Gasly faces threat of F1 grid penalties after Portuguese GP practice fire
Pierre Gasly says he had just a few seconds' warning before a major fire erupted around the rear of his AlphaTauri Formula 1 car in FP2 in Portugal
The Frenchman triggered a red flag when he stopped at the edge of the track and jumped out just as flames took hold.
His car had lost all electrical power in what the team described as a "blackout".
It took the marshals a few seconds to reach the car as some of them had to cross the track, and Gasly was seen urging them to take action.
They eventually put the fire out, but not before the rear of the car suffered serious damage.
Gasly was already on the limit for all six Honda power unit elements, and thus any replacements will lead to grid penalties if the team does not have serviceable examples in the pool.
He had completed 27 laps of the afternoon session before the fire, and was still an encouraging seventh at the end of the session.
However he has some catching up to do as he only ran the hard tyre, and will have to rely on data from team-mate Daniil Kvyat.
"Literally five seconds before I stopped I just lost everything - the steering, the electricity in the car," he said.
"We're still investigating what happened.
"Obviously there was a lot of fire at the back of the car and things burning, so we need to analyse and know what happened.
"For sure it's not ideal, especially because we could not run the option tyre, we had only the base this morning.

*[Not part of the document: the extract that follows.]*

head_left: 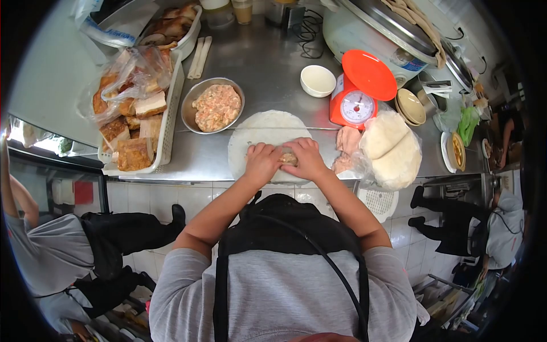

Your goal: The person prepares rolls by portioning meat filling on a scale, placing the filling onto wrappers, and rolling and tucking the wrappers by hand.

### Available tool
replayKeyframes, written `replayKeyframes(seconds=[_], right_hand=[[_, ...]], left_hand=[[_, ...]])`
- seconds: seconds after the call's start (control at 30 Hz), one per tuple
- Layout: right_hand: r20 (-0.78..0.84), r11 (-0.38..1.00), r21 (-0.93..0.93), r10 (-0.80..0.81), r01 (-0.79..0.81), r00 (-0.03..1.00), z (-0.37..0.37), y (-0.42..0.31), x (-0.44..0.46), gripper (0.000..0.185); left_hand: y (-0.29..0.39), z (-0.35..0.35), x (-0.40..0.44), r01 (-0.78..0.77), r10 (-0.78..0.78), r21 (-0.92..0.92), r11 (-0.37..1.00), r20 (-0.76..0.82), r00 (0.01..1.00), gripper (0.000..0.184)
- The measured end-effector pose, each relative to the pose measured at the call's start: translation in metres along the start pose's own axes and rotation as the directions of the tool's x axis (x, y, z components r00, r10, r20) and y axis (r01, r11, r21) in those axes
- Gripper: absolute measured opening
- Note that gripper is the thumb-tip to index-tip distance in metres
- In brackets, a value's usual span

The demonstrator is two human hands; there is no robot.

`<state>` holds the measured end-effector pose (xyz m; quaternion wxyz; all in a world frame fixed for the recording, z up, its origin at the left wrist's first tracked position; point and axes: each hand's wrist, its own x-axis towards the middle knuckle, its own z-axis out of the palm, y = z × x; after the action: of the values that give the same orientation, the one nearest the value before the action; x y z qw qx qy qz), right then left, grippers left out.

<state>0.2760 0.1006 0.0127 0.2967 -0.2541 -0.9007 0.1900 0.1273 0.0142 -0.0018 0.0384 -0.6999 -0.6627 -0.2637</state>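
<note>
A round white wrapper sheet, like rice paper [270,121], lies on the steel counter in front of me. On its near part sits a small lump of pinkish meat filling [289,158], partly covered by my fingers. My left hand [262,163] grips the lump from the left, fingers curled. From the right, my right hand [306,159] closes round it, thumb at the near side. A metal bowl [185,117] of minced meat mix [217,107] stands beyond my left hand. Pink raw meat pieces [346,143] lie right of my right hand.
Left is a white basket [174,117] of roast pork chunks [135,153]. At right are a red scale [354,108], a bagged stack of pale wrappers [390,149] and a white bowl [318,81]. Big lidded pot [370,43] behind. Co-workers stand left [54,245] and right [504,228].
</note>
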Motion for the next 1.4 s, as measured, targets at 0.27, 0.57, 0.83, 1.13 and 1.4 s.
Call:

"On a new track like this it's never great, but that's what we got, unfortunately.
"We'll try to get as much data as we can on Dany's side.
"Pace-wise it looked pretty decent all day long, but I'm still not feeling super comfortable with the car, so I think we can improve it for tomorrow.
"It will be important, FP3, because we need to recover these laps."
Kvyat, who was down in 17th, admitted that he hadn't had a good day.
"It was really hard to get in the rhythm there, so not a lot of things are clear at the moment," said the Russian.
"We'll just have to analyse, and at the moment nothing feels really good.
"It was not very enjoyable, there's so little grip out there.
"It's slippery, it's sliding quite a bit - it's a different challenge.
"We will have to try to tweak a few things on the car and understand what works best."